- **Available data**

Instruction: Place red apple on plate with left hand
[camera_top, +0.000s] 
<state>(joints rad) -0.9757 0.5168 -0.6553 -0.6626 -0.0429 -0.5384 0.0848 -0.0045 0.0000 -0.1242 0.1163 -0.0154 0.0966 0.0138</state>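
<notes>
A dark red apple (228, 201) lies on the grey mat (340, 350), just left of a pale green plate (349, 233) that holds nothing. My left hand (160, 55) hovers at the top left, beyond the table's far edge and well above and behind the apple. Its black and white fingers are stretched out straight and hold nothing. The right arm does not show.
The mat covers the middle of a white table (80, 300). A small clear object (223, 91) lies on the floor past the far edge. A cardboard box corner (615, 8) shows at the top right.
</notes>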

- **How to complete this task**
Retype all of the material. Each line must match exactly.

- **Reply to the exercise**
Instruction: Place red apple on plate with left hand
[camera_top, +0.000s] 
<state>(joints rad) -0.9757 0.5168 -0.6553 -0.6626 -0.0429 -0.5384 0.0848 -0.0045 0.0000 -0.1242 0.1163 -0.0154 0.0966 0.0138</state>
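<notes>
A dark red apple (228, 201) lies on the grey mat (340, 350), just left of a pale green plate (349, 233) that holds nothing. My left hand (160, 55) hovers at the top left, beyond the table's far edge and well above and behind the apple. Its black and white fingers are stretched out straight and hold nothing. The right arm does not show.
The mat covers the middle of a white table (80, 300). A small clear object (223, 91) lies on the floor past the far edge. A cardboard box corner (615, 8) shows at the top right.
</notes>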

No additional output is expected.